**What is being asked**
Your answer must be every line of the data that contains "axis".

**Provided data**
········
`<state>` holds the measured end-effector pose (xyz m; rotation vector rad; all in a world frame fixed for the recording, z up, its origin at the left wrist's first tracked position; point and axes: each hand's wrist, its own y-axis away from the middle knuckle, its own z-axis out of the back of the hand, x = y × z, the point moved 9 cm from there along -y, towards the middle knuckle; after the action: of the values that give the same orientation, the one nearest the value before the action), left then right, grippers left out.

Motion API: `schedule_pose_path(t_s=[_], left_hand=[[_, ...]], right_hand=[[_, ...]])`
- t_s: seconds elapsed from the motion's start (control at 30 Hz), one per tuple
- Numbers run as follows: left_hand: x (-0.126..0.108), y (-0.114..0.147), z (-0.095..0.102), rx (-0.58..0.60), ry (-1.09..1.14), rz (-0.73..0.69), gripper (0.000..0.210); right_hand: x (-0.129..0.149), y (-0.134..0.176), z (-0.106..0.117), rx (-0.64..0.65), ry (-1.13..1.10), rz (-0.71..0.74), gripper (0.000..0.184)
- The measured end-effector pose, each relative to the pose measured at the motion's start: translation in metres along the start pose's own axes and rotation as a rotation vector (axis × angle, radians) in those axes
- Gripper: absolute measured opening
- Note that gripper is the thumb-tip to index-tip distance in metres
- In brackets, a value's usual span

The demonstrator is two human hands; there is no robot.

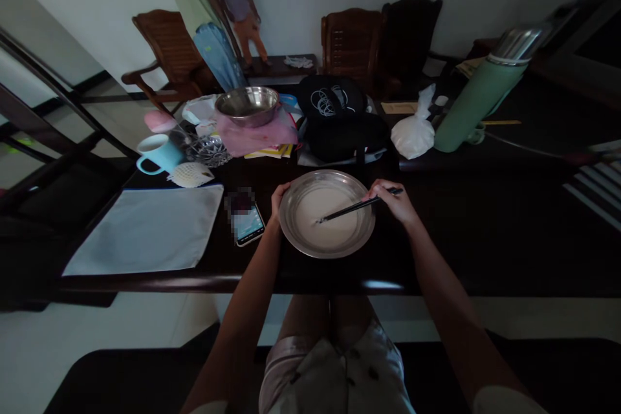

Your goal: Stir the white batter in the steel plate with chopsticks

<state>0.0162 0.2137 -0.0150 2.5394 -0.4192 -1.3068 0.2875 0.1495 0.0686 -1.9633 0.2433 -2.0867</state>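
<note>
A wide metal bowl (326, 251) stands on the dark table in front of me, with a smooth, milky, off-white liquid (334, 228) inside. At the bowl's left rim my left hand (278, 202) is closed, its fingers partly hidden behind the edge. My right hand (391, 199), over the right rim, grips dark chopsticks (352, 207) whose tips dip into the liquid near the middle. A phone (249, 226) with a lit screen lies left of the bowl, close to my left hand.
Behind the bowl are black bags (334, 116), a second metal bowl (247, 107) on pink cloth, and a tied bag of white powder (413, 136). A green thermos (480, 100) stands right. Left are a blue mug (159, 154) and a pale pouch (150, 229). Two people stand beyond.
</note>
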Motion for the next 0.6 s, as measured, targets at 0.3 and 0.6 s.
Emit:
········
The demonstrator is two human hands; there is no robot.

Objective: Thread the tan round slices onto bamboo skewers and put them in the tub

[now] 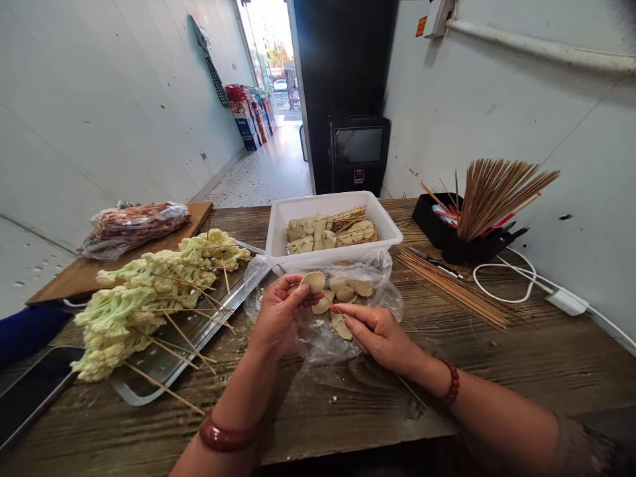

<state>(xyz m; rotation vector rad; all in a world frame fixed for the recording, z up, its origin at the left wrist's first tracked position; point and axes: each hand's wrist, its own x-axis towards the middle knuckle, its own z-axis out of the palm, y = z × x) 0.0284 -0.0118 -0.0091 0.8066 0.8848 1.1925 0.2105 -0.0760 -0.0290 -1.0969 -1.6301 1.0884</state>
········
**Answer below**
`<state>` holds the measured end-effector pose (xyz m; rotation vector rad; all in a world frame fixed for the recording, z up, its origin at the left wrist's first tracked position; point and axes: each hand's wrist, its own y-axis away from the middle knuckle, its own z-axis out of the back of the hand, x = y × z, the point moved 9 cm from there along -y, towards the middle knuckle; after the action: of the values that give the same orientation, the one nearest the value before the action), left then right, grippers left out.
- The measured end-effector pose, each relative to the pose measured at the motion's start: translation in metres along the start pose's own axes and rotation as a rotation vector (axis × angle, radians) in those axes
<state>(xyz m; rotation vector rad; all in a world frame fixed for the recording, z up, its origin at the left wrist's first tracked position; point and axes: each hand's wrist, its own x-axis towards the middle knuckle, its own z-axis out of the palm, y = z × x) 0.0284 -0.0118 -0.0091 0.8066 0.8848 1.1925 0.2105 -0.0760 -0.0290 -1.0969 -1.6301 1.0884</state>

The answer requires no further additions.